Task requirements »
Each record below is to be copied word for word, with pictures removed.

Material for the task »
+ + + + +
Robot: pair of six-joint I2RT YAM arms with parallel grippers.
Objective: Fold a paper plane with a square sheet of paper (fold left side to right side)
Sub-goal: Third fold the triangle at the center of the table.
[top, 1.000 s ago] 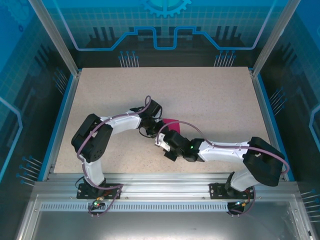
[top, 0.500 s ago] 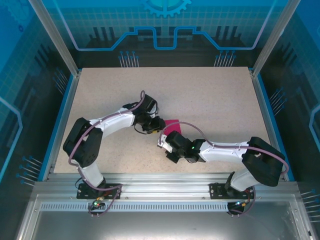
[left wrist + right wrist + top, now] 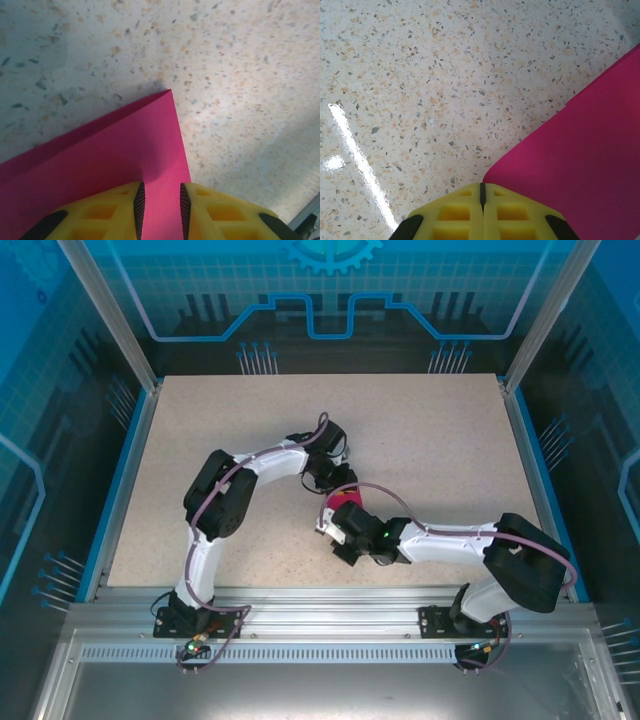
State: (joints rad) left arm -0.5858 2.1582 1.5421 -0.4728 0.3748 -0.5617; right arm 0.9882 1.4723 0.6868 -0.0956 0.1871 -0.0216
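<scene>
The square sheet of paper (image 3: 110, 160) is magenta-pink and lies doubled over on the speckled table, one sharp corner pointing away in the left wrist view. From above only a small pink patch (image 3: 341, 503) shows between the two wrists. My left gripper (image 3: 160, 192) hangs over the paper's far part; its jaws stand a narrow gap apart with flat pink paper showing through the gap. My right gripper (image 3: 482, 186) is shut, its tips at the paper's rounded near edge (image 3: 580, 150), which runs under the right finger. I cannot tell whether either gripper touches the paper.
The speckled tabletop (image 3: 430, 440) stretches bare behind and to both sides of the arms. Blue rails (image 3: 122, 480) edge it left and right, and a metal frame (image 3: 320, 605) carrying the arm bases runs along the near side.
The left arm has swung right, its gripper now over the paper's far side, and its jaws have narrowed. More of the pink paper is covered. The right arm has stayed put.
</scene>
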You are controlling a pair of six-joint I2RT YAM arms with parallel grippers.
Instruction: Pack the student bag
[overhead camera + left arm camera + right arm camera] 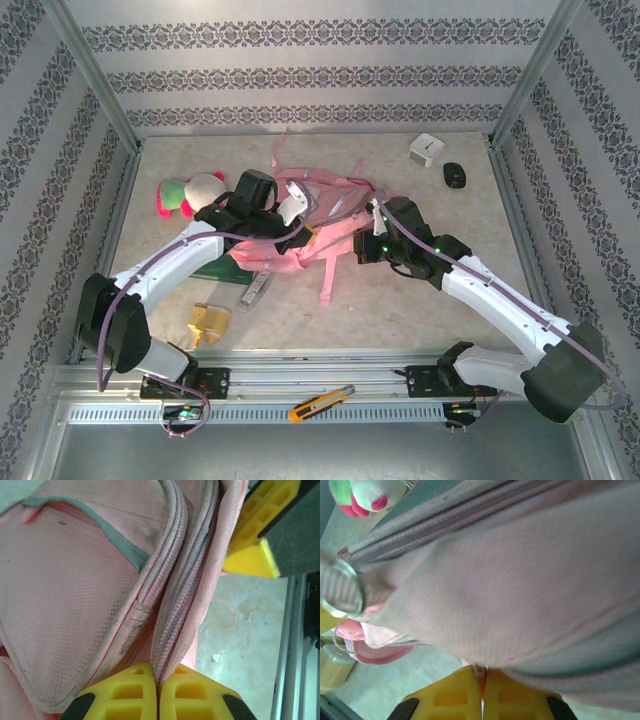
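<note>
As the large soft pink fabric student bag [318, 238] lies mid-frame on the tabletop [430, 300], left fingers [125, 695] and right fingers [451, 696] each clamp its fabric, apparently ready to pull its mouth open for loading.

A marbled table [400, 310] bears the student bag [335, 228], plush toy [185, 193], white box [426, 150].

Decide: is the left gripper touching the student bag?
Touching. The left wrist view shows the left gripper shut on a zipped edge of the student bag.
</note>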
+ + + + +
Task output »
Robot: pair of six-joint I2RT YAM arms with parallel grippers.
Objective: Fold a paper plane with a square sheet of paper (fold left side to right side)
Sub-goal: Third fold the triangle at the center of the table.
[top, 1.000 s ago] 
[top, 0.500 s ago] 
[left wrist + right wrist + top, now] 
State: (joints rad) left arm -0.5858 2.1582 1.5421 -0.4728 0.3748 -0.5617; right arm 0.9882 1.4723 0.6868 -0.0956 0.1871 -0.0216
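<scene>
The square sheet of paper (image 3: 110, 160) is magenta-pink and lies doubled over on the speckled table, one sharp corner pointing away in the left wrist view. From above only a small pink patch (image 3: 341, 503) shows between the two wrists. My left gripper (image 3: 160, 192) hangs over the paper's far part; its jaws stand a narrow gap apart with flat pink paper showing through the gap. My right gripper (image 3: 482, 186) is shut, its tips at the paper's rounded near edge (image 3: 580, 150), which runs under the right finger. I cannot tell whether either gripper touches the paper.
The speckled tabletop (image 3: 430, 440) stretches bare behind and to both sides of the arms. Blue rails (image 3: 122, 480) edge it left and right, and a metal frame (image 3: 320, 605) carrying the arm bases runs along the near side.
The left arm has swung right, its gripper now over the paper's far side, and its jaws have narrowed. More of the pink paper is covered. The right arm has stayed put.
</scene>
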You are controlling a pair of six-joint I2RT YAM arms with parallel grippers.
Instruction: Pack the student bag
[overhead camera + left arm camera + right arm camera] 
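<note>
As the large soft pink fabric student bag [318, 238] lies mid-frame on the tabletop [430, 300], left fingers [125, 695] and right fingers [451, 696] each clamp its fabric, apparently ready to pull its mouth open for loading.

A marbled table [400, 310] bears the student bag [335, 228], plush toy [185, 193], white box [426, 150].

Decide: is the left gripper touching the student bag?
Touching. The left wrist view shows the left gripper shut on a zipped edge of the student bag.
</note>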

No further output is required for this exercise.